▶ **YOUR OBJECTIVE**
Where in the data below does the word "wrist" appear? Copy each line that holds it.

▶ **SUPPLIED INFORMATION**
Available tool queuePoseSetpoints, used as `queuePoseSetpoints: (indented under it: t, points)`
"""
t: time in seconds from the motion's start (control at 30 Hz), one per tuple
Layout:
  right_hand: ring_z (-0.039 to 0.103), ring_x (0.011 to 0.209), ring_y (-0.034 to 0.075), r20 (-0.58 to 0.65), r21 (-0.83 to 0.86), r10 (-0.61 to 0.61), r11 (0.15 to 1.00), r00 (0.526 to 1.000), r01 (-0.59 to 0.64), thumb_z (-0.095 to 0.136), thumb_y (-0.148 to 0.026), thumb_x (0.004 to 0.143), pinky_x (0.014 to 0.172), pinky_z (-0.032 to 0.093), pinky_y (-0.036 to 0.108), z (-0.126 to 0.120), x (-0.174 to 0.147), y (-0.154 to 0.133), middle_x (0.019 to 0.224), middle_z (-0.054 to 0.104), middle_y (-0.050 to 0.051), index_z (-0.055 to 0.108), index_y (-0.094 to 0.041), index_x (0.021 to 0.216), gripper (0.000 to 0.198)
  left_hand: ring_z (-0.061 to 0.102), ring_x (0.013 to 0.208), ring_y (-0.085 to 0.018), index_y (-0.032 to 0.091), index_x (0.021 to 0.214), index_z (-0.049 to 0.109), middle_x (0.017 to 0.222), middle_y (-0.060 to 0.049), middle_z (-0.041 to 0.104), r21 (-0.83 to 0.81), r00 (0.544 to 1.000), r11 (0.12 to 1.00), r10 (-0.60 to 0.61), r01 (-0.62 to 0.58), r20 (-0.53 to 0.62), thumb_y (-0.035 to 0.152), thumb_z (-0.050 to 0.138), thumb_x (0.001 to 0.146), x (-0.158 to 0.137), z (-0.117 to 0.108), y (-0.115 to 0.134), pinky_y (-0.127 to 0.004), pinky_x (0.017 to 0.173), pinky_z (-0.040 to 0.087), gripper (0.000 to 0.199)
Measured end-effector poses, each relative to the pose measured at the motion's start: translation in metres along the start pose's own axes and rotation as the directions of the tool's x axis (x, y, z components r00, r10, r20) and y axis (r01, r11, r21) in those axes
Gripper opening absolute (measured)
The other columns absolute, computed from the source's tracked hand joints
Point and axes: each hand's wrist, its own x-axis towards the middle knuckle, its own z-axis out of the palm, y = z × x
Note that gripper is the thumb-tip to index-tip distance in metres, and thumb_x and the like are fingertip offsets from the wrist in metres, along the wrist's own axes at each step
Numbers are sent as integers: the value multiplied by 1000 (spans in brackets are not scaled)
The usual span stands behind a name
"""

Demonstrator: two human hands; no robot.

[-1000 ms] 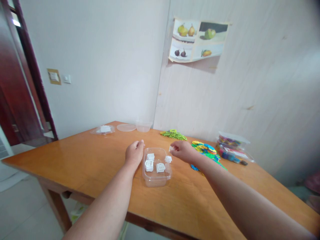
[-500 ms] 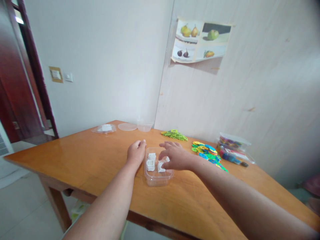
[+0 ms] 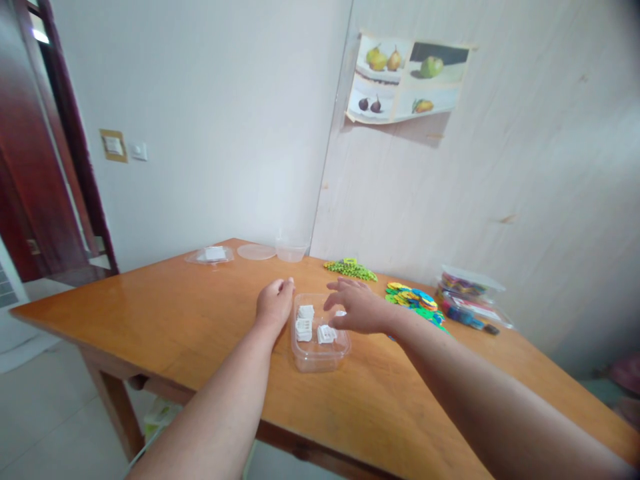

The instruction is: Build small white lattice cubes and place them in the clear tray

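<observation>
A clear plastic container [image 3: 320, 360] sits on the wooden table in front of me, with several small white pieces in stacks inside. Two stacks, a far one [image 3: 305, 311] and a nearer one [image 3: 303, 330], are along its left side. Another white stack [image 3: 327, 334] lies right of them, and more white shows partly behind my fingers. My left hand [image 3: 275, 301] is curled closed against the container's left side; what its fingers grip, if anything, is hidden. Over the container's right side my right hand [image 3: 357, 307] hovers, fingers spread and holding nothing visible.
Green pieces [image 3: 350, 269] lie behind the container, and a pile of coloured discs [image 3: 415, 300] is to the right. Clear boxes with colourful contents [image 3: 473, 300] stand farther right. By the wall are a clear tub [image 3: 291, 250], a round lid [image 3: 257, 251] and another clear lid [image 3: 210, 255].
My right hand has drawn slightly up and right, off the white stack, which now shows more fully. My left hand keeps its place beside the container.
</observation>
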Motion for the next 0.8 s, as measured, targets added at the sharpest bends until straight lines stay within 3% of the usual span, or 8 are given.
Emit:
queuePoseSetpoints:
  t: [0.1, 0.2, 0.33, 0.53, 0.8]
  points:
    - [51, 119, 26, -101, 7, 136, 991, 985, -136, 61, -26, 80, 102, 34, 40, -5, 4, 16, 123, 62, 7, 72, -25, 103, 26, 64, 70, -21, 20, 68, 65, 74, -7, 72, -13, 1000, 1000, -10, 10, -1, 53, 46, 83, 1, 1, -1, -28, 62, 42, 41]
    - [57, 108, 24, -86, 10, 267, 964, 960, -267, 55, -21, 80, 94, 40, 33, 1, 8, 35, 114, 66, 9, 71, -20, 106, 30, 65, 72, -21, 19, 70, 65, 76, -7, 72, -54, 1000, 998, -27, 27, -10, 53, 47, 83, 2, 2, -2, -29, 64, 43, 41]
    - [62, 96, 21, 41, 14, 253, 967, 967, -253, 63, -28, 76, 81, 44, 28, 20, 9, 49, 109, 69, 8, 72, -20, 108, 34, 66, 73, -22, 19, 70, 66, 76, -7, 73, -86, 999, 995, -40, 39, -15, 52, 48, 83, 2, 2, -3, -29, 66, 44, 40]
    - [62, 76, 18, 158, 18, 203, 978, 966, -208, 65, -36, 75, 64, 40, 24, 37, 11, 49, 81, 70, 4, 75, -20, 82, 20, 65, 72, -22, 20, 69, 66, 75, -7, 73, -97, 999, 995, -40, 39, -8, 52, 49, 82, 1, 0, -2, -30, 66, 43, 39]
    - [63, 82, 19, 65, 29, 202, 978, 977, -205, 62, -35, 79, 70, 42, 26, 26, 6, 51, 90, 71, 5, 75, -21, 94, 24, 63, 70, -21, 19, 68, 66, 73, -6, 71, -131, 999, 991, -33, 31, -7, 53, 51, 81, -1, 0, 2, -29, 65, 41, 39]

▶ **EXPECTED ANSWER**
Point and axes: each hand's wrist, its own x-axis towards the middle knuckle, its own z-axis out of the palm, y = z × x
Note that gripper is the thumb-tip to index-tip distance in metres, and thumb_x and the like are fingertip offsets from the wrist in metres, along the wrist's own axes at each step

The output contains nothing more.